The Influence of Text in Computer Music Composition:
An Approach to Expression Modeling

Juan Reyes(1)
Maria Paula Muñoz (2)
(1)MOX- Computación Avanzada en Ingenieria / Departamento de Artes
Universidad de Los Andes
(2)Universidad Javeriana
Santafé de Bogotá Colombia

Contents: Abstract, Scope about Composing with Text, Computer Music and Text: Analysis Techniques, Analysis of Text, Text and Musicality, Composing with Text, Experiments and Results of Combining text and Music, Conclusions, Further Work, References


For centuries there has been a very close relationship between sound and text. Virtually every culture in each epoch has tailored one or more distinctive vocal tradition.This paper journeys on an analytical and rather technical way on how text influences music. It deals with the basic notion of lyric composition and its relationship with phonetics, rhythm, and its transcendence with pitch. We focus on the sound of the voice and how it behaves in syllables and phrases by creating different spectra depending on the emotion and intention of its sound. Various hints about different mixtures and sound blending can be drawn apart by using spectral analysis by means of the FFT. These can be further parameterized into a model for signal processing, synthesis and spectral or physical modeling. Finally, we give substantial weight to text semantics, and approach our subject from a cognitive standpoint in order to take advantage on how we can extract expression models to trigger synthesis out of the relationship among lyrics and music.

Scope about Composing with Text

We assume that phonetically oriented music can benefit from the semantics of preconceptions; words create images or imitations of surroundings and therefore, the listener finds a territory on which the music is portraying. A poem communicates and expresses facts as objects or affections as a result of grammar rules semantics and intonation. In a relationship between poetry and music the only boundaries are given by the common grounds of rhythm and sound, namely phonetics, pitch and durations; This provides composers with the option of working with concepts suggested by the meaning of words and text manipulation in addition to direct harmonic and sound manipulation (Berger 1994).
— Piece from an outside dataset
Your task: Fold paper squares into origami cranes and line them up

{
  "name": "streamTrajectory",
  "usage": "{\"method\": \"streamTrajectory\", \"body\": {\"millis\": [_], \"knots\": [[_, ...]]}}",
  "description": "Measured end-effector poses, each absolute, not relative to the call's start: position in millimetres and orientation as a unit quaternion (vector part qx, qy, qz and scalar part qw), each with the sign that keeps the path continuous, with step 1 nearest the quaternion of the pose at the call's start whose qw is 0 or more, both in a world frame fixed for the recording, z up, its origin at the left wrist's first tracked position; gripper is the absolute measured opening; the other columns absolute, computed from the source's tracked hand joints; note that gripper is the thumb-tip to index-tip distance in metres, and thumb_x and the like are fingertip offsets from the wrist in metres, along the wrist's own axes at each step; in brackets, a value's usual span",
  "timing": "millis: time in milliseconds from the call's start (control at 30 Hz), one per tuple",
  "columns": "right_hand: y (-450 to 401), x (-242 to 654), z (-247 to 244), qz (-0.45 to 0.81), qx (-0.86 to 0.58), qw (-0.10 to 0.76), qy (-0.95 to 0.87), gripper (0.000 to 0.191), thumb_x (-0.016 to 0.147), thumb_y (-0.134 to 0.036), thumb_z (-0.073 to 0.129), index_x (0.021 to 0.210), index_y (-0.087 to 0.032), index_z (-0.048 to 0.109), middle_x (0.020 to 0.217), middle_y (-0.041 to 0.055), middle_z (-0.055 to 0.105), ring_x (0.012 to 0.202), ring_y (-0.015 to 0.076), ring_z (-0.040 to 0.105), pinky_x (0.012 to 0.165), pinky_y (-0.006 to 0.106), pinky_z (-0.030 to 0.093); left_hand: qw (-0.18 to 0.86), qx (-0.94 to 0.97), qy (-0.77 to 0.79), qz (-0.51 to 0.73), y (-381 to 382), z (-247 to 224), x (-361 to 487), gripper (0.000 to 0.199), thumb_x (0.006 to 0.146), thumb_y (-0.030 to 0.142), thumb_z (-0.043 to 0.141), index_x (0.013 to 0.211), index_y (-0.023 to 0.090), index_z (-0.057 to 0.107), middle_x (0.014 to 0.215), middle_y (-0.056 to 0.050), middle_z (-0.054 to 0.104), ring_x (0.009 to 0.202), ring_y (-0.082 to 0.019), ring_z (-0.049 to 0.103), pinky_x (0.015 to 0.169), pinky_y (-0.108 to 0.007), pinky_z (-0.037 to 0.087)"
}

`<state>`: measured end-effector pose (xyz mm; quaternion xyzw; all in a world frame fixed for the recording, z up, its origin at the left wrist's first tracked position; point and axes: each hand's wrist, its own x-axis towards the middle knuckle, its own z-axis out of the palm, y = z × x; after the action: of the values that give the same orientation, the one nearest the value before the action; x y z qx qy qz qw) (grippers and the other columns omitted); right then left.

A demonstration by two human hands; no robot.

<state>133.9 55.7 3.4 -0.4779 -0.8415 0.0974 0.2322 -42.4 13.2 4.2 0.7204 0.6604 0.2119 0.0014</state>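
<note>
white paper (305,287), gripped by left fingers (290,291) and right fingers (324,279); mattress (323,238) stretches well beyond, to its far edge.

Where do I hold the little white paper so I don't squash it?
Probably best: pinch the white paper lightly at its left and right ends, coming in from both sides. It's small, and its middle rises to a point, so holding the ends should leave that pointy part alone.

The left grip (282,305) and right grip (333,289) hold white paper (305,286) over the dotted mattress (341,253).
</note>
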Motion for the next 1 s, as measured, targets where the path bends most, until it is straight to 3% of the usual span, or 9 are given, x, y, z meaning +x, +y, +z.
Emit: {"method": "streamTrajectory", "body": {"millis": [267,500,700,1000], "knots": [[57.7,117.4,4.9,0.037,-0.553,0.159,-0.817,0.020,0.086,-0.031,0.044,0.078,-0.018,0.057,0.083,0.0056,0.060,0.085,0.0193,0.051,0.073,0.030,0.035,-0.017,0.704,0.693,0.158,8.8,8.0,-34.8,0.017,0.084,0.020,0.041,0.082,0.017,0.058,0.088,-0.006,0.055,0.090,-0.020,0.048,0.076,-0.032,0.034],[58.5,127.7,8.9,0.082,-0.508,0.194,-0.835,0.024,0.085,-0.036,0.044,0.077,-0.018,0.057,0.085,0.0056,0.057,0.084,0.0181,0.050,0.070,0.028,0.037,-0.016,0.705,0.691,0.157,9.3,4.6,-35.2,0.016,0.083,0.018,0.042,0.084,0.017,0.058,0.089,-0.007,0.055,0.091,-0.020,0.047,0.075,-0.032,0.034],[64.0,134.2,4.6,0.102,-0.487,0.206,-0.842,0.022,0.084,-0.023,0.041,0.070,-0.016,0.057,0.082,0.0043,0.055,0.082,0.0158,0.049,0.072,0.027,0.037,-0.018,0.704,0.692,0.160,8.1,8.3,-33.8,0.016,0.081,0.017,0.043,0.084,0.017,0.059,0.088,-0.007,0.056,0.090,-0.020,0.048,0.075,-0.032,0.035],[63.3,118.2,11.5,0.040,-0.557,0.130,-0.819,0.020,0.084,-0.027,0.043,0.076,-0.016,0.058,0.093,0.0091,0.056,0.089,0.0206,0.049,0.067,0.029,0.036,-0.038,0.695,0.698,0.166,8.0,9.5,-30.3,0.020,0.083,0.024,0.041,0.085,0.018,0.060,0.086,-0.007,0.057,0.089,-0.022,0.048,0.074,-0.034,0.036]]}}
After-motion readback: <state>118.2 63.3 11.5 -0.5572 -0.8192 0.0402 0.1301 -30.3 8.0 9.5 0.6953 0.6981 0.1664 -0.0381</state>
Phonetics give the advantage of having accent and phrasing in a melodic line. It contrasts the sound of vowels by expanding or contracting them with other sounds. Consonants determine a flexibility of positioning these strikes on downbeats or upbeats. As a function of outlining text, the relationship of melody and text is moreover in terms of pitch, intensity, duration, and timbre [2]. This provides hearing words phonetically and hence hearing tones simultaneously. Furthermore, the meaning of words provides a clue to what is symbolized by the music (Meyer 1956). Therefore, if the subject implied in a word suggests feelings of sadness or happiness, the composer might opt for choosing the interval direction, tempo, the harmony or the mode of the piece, upon word suggestions (Hill and Kamenetsky 1996).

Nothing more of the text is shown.